Gregory skillfully divides character arcs across short, layered vignettes for a propulsive read. The narrative revolves around the community’s support for a newcomer after the sudden death of her husband. As the stories unfold, readers can see how various characters’ lives are affected by one another’s choices—and by their commitments to and care for one another.
The book is further ordered like an almanac, with sections labeled for seasonal moons. Gregory’s characters’ lives within, and knowledge of, their natural world make for another delight of the book. Meet characters who hunt morels and craft artisanal cheeses and who know how a bit of wax applied to a teat will keep milk from dripping onto a 4H judge’s shoes.
Yet the world Gregroy creates is not limited to a romantic version of a past pastoral life. In The Clayfields, many churches have been converted to antique stores, the water is not always potable, grandmothers are not who we wish they would be, and we see that some labor without the safety of green cards.
At the same time, Gregory’s novel offers hope for rural life: It’s a place where a young couple can still buy land and make a future, on horseback if they wish; where a girl in a cornfield can be fully in charge of her own sexuality; and where two young women can reinvent the bake-off competition and maybe broaden some of their neighbors’ understanding of love.
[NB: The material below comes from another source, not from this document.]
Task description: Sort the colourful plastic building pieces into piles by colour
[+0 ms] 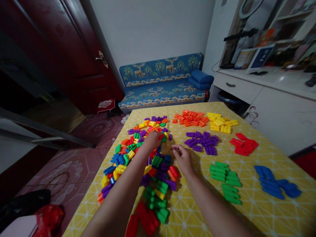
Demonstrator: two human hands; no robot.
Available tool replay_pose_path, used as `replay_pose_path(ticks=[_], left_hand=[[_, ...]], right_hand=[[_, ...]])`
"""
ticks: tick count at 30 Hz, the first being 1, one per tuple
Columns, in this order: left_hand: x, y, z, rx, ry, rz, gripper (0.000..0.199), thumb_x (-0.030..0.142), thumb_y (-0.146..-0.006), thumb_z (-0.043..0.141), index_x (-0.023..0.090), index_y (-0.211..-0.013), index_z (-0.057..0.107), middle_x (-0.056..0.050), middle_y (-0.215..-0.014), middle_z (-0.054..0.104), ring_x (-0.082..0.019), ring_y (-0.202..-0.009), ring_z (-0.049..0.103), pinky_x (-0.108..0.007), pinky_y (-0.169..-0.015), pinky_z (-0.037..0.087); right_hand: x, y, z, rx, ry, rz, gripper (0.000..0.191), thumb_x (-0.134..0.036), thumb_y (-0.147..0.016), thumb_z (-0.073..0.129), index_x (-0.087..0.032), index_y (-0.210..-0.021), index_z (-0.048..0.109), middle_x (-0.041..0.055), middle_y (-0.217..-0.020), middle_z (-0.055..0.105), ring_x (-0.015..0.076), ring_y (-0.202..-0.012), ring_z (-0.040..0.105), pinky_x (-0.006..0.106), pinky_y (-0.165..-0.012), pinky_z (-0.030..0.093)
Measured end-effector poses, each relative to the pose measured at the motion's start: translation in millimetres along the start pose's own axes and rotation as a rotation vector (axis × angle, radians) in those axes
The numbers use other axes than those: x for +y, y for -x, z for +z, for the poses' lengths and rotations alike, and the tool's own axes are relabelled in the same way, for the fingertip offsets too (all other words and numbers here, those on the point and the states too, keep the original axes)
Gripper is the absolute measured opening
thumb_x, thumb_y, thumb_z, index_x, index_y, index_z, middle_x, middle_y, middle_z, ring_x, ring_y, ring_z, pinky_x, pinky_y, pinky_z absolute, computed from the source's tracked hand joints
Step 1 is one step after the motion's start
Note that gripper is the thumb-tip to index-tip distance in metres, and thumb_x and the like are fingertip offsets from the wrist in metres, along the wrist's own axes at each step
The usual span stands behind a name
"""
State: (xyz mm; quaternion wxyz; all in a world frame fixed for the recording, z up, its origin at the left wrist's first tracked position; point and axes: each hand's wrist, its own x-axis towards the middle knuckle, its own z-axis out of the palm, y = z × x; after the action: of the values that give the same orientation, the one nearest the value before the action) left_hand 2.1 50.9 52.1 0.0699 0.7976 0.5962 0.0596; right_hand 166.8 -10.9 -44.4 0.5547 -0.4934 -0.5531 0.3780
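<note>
A mixed pile of red, orange, yellow, green, blue and purple plastic building blocks (156, 161) spreads along the table's left side. Over its far part, my left hand (152, 141) reaches in with fingers bent down and closed. A red-orange block (161, 137) shows at its fingertips, but the grip itself is mostly hidden. My right hand (182, 157) hovers between the pile and the purple blocks (203, 142). Its fingers are loosely curled, thumb and forefinger slightly apart, with nothing visible between them.
Sorted groups lie to the right: orange blocks (191, 118), yellow blocks (222, 122), red blocks (244, 144), green blocks (225, 176) and blue blocks (275, 184). A yellow patterned cloth (190, 210) covers the table. Beyond stand a blue sofa (160, 82) and a white cabinet (276, 115).
</note>
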Motion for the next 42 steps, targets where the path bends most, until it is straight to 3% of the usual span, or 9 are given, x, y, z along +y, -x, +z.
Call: replay_pose_path(ticks=[6, 11, 16, 22, 31, 34, 37, 39, 42], left_hand=[[-4, -11, 19.3, 0.046, -0.096, -0.036, 0.042, 0.017, -0.085, 0.055, 0.022, -0.126, 0.061, -0.012, -0.115, 0.066, -0.025, -0.108, 0.062, -0.031, -0.088, 0.049], [-5, -5, 13.2, 0.052, -0.045, 0.015, 0.031, 0.018, -0.091, 0.048, 0.020, -0.115, 0.068, -0.013, -0.109, 0.068, -0.023, -0.105, 0.062, -0.031, -0.091, 0.046], [4, 20, 4.1, 0.098, 0.178, 0.062, 0.024, 0.014, -0.090, 0.048, 0.015, -0.094, 0.071, -0.010, -0.092, 0.072, -0.020, -0.086, 0.065, -0.027, -0.079, 0.047], [24, 59, 22.5, 0.180, 0.614, 0.086, 0.019, 0.019, -0.088, 0.051, 0.015, -0.089, 0.070, -0.003, -0.076, 0.070, -0.015, -0.068, 0.061, -0.022, -0.061, 0.044], [18, 73, 44.3, 0.304, 0.749, -0.044, 0.025, 0.032, -0.091, 0.054, 0.017, -0.102, 0.071, -0.007, -0.096, 0.075, -0.019, -0.087, 0.068, -0.028, -0.076, 0.052], [14, 71, 49.2, 0.299, 0.674, -0.007, 0.023, 0.029, -0.090, 0.056, 0.017, -0.100, 0.072, -0.007, -0.094, 0.074, -0.019, -0.086, 0.068, -0.029, -0.077, 0.051], [12, 71, 52.7, 0.304, 0.632, 0.011, 0.021, 0.027, -0.089, 0.057, 0.017, -0.099, 0.072, -0.007, -0.092, 0.073, -0.019, -0.085, 0.067, -0.029, -0.076, 0.051], [12, 71, 53.7, 0.306, 0.634, 0.014, 0.020, 0.026, -0.089, 0.057, 0.017, -0.099, 0.072, -0.007, -0.091, 0.073, -0.019, -0.084, 0.067, -0.029, -0.075, 0.051], [12, 71, 54.1, 0.306, 0.625, 0.025, 0.019, 0.025, -0.089, 0.057, 0.018, -0.098, 0.072, -0.006, -0.091, 0.073, -0.019, -0.085, 0.067, -0.029, -0.076, 0.050]], right_hand=[[-3, 1, 0, -0.002, -0.015, 0.005, 0.020, -0.031, -0.084, 0.055, -0.020, -0.095, 0.066, 0.0072, -0.094, 0.072, 0.0224, -0.090, 0.067, 0.036, -0.081, 0.053], [-2, 0, 0, 0.015, -0.012, -0.002, 0.020, -0.032, -0.083, 0.055, -0.020, -0.095, 0.066, 0.0080, -0.094, 0.072, 0.0227, -0.089, 0.067, 0.037, -0.082, 0.053], [-6, 1, 1, 0.014, -0.010, -0.027, 0.031, -0.034, -0.082, 0.059, -0.019, -0.108, 0.065, 0.0095, -0.105, 0.070, 0.0220, -0.094, 0.065, 0.036, -0.083, 0.052], [-22, 6, -1, -0.067, -0.047, -0.040, 0.035, -0.037, -0.084, 0.061, -0.021, -0.116, 0.064, 0.0068, -0.109, 0.070, 0.0186, -0.087, 0.065, 0.030, -0.075, 0.052], [-34, 12, -4, -0.058, -0.025, -0.067, 0.028, -0.037, -0.084, 0.062, -0.019, -0.105, 0.066, 0.0065, -0.097, 0.072, 0.0186, -0.080, 0.067, 0.028, -0.070, 0.053], [-49, -3, -34, 0.104, -0.030, -0.078, 0.031, -0.040, -0.082, 0.064, -0.018, -0.104, 0.066, 0.0079, -0.095, 0.072, 0.0189, -0.078, 0.067, 0.028, -0.068, 0.053], [-56, -27, -89, 0.417, 0.058, -0.126, 0.037, -0.043, -0.081, 0.063, -0.015, -0.106, 0.065, 0.0108, -0.096, 0.071, 0.0196, -0.078, 0.066, 0.030, -0.069, 0.052], [-52, -41, -132, 0.589, 0.228, -0.142, 0.039, -0.042, -0.081, 0.060, -0.013, -0.106, 0.066, 0.0129, -0.096, 0.071, 0.0204, -0.078, 0.066, 0.032, -0.068, 0.052], [-35, -50, -185, 0.624, 0.715, -0.033, 0.035, -0.041, -0.079, 0.059, -0.016, -0.101, 0.071, 0.0121, -0.084, 0.071, 0.0226, -0.072, 0.063, 0.034, -0.066, 0.048]])
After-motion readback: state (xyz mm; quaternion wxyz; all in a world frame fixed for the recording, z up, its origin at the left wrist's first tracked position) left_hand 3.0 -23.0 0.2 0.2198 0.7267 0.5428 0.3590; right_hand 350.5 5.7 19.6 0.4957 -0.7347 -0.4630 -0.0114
Gregory is a Wisconsin writer and published poet from Pierce County, writing about contemporary Wisconsin people, in a novel published by a Wisconsin press. If the question is What does a sustainable literature look like?, then this book offers one satisfying answer.
Still, readers from anywhere will appreciate Gregory’s subtly powerful portrait of this community of humans, very much alive within a contemporary natural world, reckoning with the stunning thing that it is to care and to belong.